Mallarme Chamber Players mix cabaret with classical

The classical world of chamber music fuses with the contemporary sound of cabaret as the Mallarme Chamber Players kick off their 30th season tonight with a performance at the Cookery in Durham.

The group will be accompanied by local cabaret singer Ellen Ciompi, who will perform songs by Kurt Weill and Alec Wilder, two popular composers of the 1940s.

Suzanne Rousso, artistic director of the Mallarme Chamber Players, said the organization began 30 years ago as an informal group of local musicians and has since become a well-established presence in the local music community.

The players does not consist of one core group of musicians but it is repertoire driven, Rousso said.

She also said she often draws on UNC faculty and professors from the other universities in the Triangle to play different shows.

Rousso said the group initially performed strictly classical chamber music but has since expanded its repertoire to include more contemporary genres, like jazz and cabaret.

The goal of tonight’s performance is to present something different from the group’s usual classical sound in honor of its anniversary celebration.

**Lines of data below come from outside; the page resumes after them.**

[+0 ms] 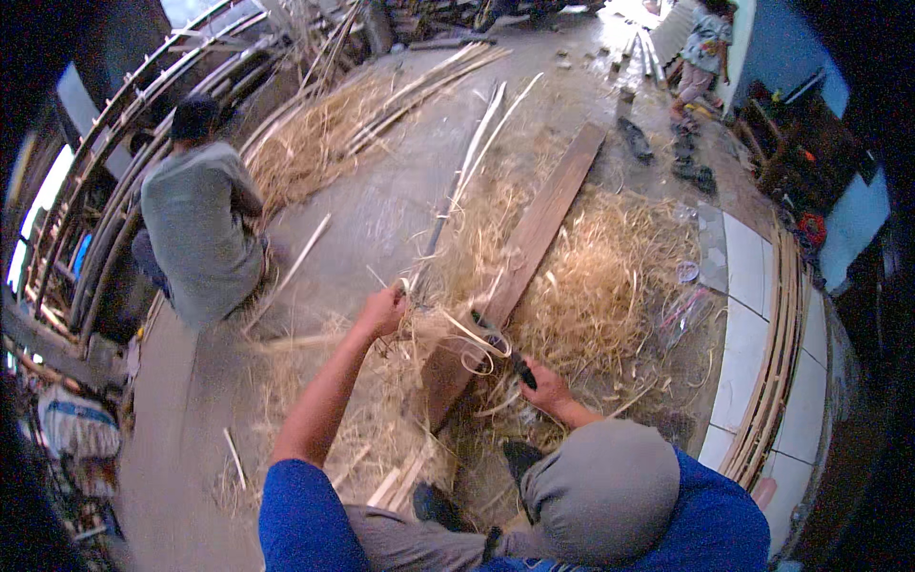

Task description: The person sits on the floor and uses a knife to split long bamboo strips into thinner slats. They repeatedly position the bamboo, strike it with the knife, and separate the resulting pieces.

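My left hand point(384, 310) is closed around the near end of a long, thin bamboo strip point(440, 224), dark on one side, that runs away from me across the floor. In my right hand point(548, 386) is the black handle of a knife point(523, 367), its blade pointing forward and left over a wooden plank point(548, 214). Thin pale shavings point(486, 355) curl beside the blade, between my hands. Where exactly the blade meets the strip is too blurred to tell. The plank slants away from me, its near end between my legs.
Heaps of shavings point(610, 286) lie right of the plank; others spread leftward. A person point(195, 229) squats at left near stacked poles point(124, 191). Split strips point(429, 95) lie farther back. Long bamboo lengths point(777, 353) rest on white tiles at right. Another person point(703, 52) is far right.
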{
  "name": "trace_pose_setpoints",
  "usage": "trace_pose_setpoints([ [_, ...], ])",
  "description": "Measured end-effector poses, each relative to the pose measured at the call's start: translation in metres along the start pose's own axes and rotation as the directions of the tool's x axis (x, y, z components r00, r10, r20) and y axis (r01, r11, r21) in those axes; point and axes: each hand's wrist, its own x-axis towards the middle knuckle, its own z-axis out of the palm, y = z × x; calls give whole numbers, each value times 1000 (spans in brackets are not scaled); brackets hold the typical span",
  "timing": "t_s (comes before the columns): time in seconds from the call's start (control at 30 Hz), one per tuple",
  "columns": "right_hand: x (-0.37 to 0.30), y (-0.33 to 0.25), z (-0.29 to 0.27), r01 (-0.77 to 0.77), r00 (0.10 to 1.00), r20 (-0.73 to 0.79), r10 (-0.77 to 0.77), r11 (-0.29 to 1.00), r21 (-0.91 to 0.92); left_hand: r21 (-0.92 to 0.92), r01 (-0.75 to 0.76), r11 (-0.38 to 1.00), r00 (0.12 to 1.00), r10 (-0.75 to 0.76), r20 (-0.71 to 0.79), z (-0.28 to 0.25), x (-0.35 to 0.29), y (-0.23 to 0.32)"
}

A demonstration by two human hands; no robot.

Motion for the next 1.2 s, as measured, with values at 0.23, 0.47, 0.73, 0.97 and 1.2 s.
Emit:
trace_pose_setpoints([
  [0.23, -3, -6, -3, 74, 989, -131, -70, 997, 28, 238, 149, 960, 986, -126, -107, -1, -73, -47],
  [0.47, 1, -12, -5, 51, 992, -116, -48, 998, 24, 112, 377, 919, 872, -312, -378, -55, -94, -65],
  [0.73, 6, -8, 3, 113, 974, -196, -110, 994, 6, 6, 633, 774, 657, -533, -532, -87, -107, -201],
  [0.97, 2, -14, -12, -8, 993, -120, 14, 999, 53, 555, 647, 522, 692, -708, -141, -66, -47, -98],
  [1.2, 6, -13, -7, 1, 996, -92, 5, 998, 64, 366, 345, 865, 869, -441, 223, 62, 74, -74],
])
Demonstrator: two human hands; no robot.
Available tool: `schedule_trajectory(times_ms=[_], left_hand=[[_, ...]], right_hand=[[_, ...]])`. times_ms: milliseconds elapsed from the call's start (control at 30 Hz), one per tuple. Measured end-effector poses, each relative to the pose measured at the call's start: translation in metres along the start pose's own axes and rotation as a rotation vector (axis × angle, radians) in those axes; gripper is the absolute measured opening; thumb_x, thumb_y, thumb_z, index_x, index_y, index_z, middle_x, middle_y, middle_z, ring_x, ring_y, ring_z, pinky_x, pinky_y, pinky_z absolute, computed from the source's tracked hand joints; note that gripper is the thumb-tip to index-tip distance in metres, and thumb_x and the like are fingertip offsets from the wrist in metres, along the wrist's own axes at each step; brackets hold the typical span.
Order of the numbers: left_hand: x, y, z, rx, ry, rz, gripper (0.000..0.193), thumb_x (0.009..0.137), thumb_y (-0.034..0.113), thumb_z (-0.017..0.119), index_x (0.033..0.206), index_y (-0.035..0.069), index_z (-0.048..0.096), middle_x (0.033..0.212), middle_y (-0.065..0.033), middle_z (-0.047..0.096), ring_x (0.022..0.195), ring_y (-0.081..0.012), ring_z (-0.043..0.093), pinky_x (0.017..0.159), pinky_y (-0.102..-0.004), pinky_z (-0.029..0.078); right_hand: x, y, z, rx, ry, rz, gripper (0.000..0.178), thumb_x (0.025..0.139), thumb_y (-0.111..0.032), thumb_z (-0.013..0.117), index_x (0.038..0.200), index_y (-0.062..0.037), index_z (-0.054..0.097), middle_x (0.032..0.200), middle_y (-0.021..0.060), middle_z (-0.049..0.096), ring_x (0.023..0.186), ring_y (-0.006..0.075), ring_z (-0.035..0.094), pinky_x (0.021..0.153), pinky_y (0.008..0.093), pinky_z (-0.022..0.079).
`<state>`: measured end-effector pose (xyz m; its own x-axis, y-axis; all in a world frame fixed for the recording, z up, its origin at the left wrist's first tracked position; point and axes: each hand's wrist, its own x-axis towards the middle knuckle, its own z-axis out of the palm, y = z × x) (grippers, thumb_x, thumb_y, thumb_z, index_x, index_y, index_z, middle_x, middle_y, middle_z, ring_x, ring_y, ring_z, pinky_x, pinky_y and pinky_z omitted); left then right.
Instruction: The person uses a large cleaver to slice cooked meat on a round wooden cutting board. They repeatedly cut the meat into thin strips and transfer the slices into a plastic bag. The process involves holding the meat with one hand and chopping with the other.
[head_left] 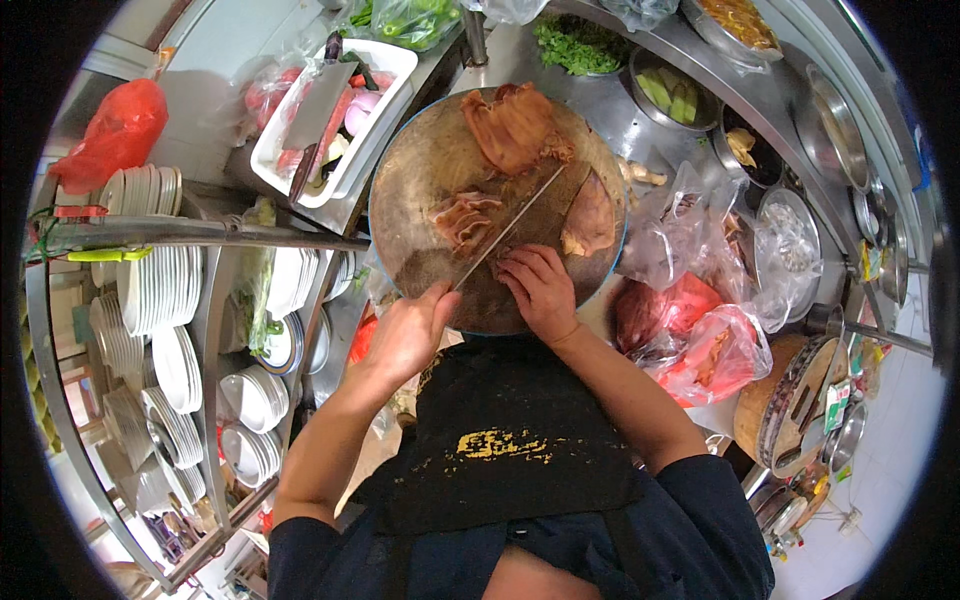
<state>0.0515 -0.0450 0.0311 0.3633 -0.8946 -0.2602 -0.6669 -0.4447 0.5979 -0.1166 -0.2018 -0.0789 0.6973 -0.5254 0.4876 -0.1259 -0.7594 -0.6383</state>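
A round wooden chopping block (405, 165) lies in front of me. My left hand (410, 328) is closed round the handle of a knife, whose thin blade (515, 220) points away and to the right across the block, edge-on to me. My right hand (540, 290) rests beside the blade with its fingers bent and pressed together; what lies under the fingertips is dark and mostly hidden. Left of the blade is a small heap of sliced brown meat (465, 220). A large brown piece of cooked meat (512, 128) lies at the far side, and a flatter piece (590, 215) at the right.
A cleaver (318, 108) lies across a white tub (398, 75) of vegetables at the far left. Stacked white plates (160, 290) fill the left rack. Plastic bags of food (690, 330) and metal bowls (675, 95) crowd the right. Another round wooden block (775, 400) stands near right.
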Motion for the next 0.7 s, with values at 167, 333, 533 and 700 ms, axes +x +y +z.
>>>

In addition to performing, the Mallarme Chamber Players actively involve themselves in the community through educational programs with local amateur musicians. The group also started its own music festival last year.

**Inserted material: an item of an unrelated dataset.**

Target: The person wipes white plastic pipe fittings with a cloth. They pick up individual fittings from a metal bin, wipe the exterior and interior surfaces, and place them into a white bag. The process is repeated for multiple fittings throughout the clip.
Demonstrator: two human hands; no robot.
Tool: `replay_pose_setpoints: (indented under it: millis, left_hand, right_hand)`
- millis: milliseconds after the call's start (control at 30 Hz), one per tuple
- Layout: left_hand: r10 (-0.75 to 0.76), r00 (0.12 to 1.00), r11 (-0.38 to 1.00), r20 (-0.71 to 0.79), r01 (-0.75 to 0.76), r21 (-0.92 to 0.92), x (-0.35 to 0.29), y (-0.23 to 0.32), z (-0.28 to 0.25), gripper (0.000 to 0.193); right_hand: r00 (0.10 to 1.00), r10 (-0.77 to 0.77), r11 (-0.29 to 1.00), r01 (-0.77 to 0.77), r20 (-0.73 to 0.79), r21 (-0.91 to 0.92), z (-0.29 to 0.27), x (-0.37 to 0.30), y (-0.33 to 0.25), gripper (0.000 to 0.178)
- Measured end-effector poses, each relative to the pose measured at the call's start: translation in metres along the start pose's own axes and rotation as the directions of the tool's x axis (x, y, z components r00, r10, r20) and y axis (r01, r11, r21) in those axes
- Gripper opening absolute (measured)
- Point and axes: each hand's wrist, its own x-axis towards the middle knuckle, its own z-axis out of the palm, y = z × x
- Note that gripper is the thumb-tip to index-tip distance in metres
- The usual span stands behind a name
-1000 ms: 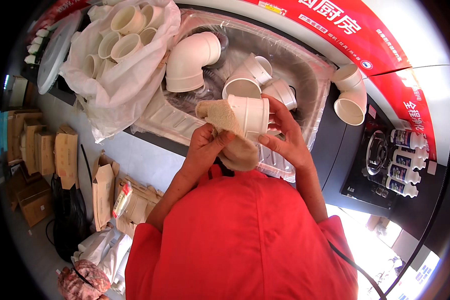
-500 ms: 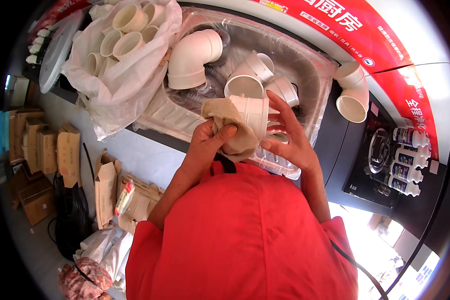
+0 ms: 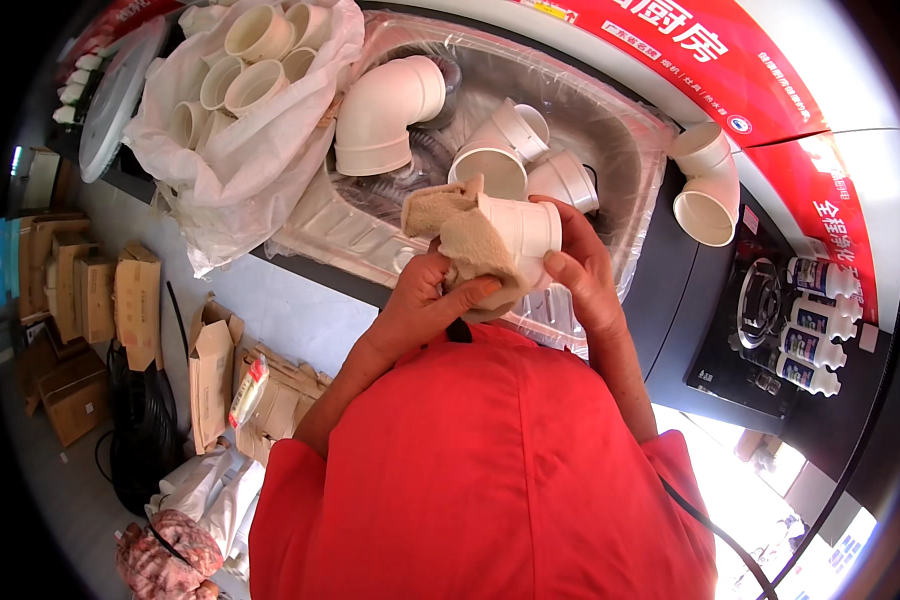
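Wiping a white fitting with a cloth over the sink.

Largest first: the steel sink (image 3: 630, 150), film-lined, sits right under my hands, so anything I drop lands in it; loose fittings lie in it, a big elbow (image 3: 385, 105) at its left end and two cups (image 3: 515, 155) just behind my hands. A white sack (image 3: 240, 150) of more fittings sits to the left, mouth open for reaching in. My right hand (image 3: 585, 275) wraps the fitting (image 3: 518, 228) from the side, fingers closed on it to steady it at chest height. My left hand (image 3: 425, 305) is closed on the tan cloth (image 3: 460, 235), thumb pressing it against the fitting's wall so it rubs.
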Motion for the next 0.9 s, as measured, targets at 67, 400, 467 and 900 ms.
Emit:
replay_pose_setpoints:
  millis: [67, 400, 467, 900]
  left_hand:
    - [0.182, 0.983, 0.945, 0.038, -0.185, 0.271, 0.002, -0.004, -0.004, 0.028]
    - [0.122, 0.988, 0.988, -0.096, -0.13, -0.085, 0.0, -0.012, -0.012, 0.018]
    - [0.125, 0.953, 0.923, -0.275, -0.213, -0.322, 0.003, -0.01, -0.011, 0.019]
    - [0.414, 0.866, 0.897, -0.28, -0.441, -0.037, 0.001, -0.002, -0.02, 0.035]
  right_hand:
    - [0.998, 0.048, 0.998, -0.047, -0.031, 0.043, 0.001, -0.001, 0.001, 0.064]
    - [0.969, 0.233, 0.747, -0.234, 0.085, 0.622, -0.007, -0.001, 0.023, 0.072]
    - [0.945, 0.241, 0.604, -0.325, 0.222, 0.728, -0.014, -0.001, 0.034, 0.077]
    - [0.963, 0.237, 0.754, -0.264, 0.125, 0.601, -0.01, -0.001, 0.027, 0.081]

“They have been contributing so much to the musical calendar, not only in the Chapel Hill-area, but throughout the state,” said Ellen Ciompi, a nurse at UNC Hospitals and the professional cabaret singer who will be performing with the group.

Ciompi, a one-time board member for the group, said she came up with the idea to focus the performance on Weill and Wilder and hopes that the audience will be inspired to learn more about these composers.

The idea came from a Valentine’s Day performance Ciompi does every year — themed around composers whose names start with ‘W.’

Ciompi became interested in music at a young age and grew up listening to musicians like Frank Sinatra and Tony Bennett.

“When I was an adult — when I realized you didn’t have to just sing this stuff in the shower — that was a big revelation,” she said.

She describes cabaret as a mix of singing and storytelling.

“(You have to) take this stuff and make it your own — make it personal,” Ciompi said.

Her advice to aspiring singers is to go to as many performances as possible and seek opportunities to perfect their own talent.

“Get out, see other things, don’t just watch it on YouTube,” Ciompi said.